In re McDonald

16 F. Cas. 17, 9 Am. Law Reg. 661
CourtDistrict Court, E.D. Missouri
DecidedJuly 1, 1861
StatusPublished
Cited by1 cases

This text of 16 F. Cas. 17 (In re McDonald) is published on Counsel Stack Legal Research, covering District Court, E.D. Missouri primary law. Counsel Stack provides free access to over 12 million legal documents including statutes, case law, regulations, and constitutions.

Bluebook
In re McDonald, 16 F. Cas. 17, 9 Am. Law Reg. 661 (E.D. Mo. 1861).

Opinion

TBEAT, District Judge.

Since the adjournment, as thorough an examination of authorities as practicable has been made, with the view of arriving at a correct conclusion upon the jurisdictional question presented. Every authority cited by the learned counsel, and their able arguments, have been carefully considered. The question, though one of pure law, involves an inquiry into the United States constitution and statutes, the organization of the United States courts, the power vested in United States judges, and the sources of American jurisprudence. In the hasty preparation of an opinion taking so wide a range, it is not to be expected that much labor has been bestowed upon logical order or method, or mere forms of expression. The important consideration is to reach a correct conclusion. The undivided attention of the court, therefore, has been fixed upon the single proposition submitted. With other points [18]*18or issues, which may or may not be reached in the further prosecution of this cause, the court, at this time, has nothing to do.
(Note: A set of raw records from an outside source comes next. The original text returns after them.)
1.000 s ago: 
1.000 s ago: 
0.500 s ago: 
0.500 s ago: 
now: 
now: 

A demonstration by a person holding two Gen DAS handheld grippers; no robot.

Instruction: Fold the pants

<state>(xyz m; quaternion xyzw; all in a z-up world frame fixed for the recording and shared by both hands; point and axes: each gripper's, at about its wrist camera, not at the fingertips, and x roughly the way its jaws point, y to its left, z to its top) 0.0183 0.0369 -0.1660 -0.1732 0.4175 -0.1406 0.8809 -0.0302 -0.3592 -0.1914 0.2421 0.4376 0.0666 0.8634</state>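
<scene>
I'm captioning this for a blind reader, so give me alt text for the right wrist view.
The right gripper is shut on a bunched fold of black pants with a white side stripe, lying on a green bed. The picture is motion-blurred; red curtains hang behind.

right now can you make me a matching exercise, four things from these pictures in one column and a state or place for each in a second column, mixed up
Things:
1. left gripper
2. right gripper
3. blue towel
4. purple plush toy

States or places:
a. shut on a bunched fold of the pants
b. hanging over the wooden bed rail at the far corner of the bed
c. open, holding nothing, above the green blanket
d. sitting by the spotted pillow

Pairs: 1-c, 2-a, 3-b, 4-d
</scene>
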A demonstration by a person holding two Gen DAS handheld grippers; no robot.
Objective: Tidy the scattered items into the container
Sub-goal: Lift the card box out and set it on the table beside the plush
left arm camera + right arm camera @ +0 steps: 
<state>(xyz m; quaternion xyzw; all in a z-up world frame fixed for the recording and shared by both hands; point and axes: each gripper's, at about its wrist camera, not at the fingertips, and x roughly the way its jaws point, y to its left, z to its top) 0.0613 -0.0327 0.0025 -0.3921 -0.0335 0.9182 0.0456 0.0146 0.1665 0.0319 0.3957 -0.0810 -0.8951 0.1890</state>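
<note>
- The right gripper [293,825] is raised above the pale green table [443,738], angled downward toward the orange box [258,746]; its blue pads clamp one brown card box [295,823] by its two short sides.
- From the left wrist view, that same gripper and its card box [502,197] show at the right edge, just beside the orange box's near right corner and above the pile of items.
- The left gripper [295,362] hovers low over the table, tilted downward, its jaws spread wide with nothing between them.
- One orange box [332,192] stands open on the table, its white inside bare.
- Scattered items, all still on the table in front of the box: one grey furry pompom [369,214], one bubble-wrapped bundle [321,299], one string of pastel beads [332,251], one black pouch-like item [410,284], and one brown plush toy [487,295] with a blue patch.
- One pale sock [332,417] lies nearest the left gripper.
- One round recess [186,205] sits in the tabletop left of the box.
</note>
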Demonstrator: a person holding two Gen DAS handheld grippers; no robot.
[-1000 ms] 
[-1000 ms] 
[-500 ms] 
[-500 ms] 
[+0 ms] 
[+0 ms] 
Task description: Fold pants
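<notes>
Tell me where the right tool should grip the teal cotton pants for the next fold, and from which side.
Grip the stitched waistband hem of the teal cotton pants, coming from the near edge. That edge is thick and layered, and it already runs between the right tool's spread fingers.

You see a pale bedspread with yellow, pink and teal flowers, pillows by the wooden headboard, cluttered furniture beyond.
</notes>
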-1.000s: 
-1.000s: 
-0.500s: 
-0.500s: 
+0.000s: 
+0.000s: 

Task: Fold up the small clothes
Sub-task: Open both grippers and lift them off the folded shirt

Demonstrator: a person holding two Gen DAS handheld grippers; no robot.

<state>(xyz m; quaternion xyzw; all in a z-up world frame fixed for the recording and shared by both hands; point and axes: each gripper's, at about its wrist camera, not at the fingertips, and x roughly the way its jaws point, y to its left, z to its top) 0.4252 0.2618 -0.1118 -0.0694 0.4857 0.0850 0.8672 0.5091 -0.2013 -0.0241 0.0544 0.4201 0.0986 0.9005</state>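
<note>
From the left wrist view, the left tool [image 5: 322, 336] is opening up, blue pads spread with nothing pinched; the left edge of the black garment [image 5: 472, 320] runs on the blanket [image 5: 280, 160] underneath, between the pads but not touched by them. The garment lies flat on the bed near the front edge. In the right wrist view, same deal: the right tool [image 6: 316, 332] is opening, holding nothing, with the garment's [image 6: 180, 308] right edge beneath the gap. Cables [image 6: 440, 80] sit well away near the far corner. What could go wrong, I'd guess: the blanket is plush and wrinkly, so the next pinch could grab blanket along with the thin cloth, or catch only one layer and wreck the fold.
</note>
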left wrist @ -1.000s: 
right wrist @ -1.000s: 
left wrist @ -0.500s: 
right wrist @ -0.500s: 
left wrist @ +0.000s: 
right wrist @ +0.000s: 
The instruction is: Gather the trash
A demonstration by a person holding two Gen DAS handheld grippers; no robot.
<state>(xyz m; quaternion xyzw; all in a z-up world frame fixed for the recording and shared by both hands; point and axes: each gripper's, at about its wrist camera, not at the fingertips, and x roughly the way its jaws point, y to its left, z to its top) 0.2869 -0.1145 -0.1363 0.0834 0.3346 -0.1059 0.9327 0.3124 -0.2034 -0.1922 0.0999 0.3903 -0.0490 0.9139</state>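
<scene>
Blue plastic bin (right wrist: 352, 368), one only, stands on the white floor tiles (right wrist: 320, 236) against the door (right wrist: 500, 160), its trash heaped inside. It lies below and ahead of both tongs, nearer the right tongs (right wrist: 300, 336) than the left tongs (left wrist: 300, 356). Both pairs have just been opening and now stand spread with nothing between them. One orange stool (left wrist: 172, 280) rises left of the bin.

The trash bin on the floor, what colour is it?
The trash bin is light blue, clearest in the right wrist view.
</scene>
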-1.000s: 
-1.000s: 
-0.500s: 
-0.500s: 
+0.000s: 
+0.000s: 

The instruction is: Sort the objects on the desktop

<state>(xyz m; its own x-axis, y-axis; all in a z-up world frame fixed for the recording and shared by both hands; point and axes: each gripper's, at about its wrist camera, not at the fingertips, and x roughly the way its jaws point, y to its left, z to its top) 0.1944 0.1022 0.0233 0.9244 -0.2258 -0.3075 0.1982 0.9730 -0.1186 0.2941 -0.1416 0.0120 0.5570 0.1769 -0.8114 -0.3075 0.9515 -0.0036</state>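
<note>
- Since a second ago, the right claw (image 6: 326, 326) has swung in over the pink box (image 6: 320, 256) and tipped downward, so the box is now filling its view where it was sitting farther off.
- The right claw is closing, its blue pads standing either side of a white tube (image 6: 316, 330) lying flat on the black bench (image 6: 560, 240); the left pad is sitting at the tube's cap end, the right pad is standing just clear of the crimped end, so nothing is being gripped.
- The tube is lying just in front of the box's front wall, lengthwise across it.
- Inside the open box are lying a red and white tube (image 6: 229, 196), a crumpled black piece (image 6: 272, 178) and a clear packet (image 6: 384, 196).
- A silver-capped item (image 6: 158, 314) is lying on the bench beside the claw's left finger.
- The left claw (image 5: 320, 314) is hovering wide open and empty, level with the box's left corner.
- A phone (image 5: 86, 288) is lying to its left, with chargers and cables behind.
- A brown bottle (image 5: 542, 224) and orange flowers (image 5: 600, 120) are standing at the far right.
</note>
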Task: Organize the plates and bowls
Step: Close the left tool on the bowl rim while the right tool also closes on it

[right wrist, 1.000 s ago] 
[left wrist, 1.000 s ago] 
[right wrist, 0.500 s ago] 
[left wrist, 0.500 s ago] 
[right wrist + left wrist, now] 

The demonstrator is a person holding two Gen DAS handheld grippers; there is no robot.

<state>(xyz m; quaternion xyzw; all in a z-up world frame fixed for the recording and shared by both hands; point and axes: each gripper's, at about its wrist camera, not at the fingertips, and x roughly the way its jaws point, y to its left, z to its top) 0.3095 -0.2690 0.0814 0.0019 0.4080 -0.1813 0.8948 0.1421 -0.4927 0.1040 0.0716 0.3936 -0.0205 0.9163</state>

The case stands, at present, on a demurrer to the return. The counsel for the respondent has suggested a question of jurisdiction; and, as that question always lies in limine, it is right and proper that it should be first considered. As a preliminary step, then, it must be determined whether the court has jurisdiction — whether it can proceed any further in the matter before it; for, most certainly, when asked to pass upon the authority of others, official or otherwise, it should be scrupulously careful not to exceed its own legal powers. The duty to decide what the law is, in each case before it, and to enforce its decisions for the maintenance of constitutional and legal authority in whomever vested, for the time being, is no less imperative than to protect the humblest rights of persons and property. Every officei of the government, and every private citizen, is alike entitled to the full measure of protection furnished by law, and is alike responsible to it for every violation of its mandates. In its administration, there is no inequality — all stand before it on the same level. Has a United States district judge, or a United States district court, jurisdiction to issue the writ of habeas corpus and hear the case, when the petitioner is held under illegal restraint without any formal or technical “commitment?” Is it not essential to such jurisdiction that the petitioner should be in jail, or imprisoned by virtue of some judgment, warrant, order, rule, or process, judicial or otherwise — or, at least, be so held “under restraint?” Or, on the other hand, is it sufficient that he is illegally restrained of his liberty “under or by color of the authority of the United States,” irrespective of the fact whether there has been a technical “commitment” or not? In short, is this case one of federal or exclusively state jurisdiction?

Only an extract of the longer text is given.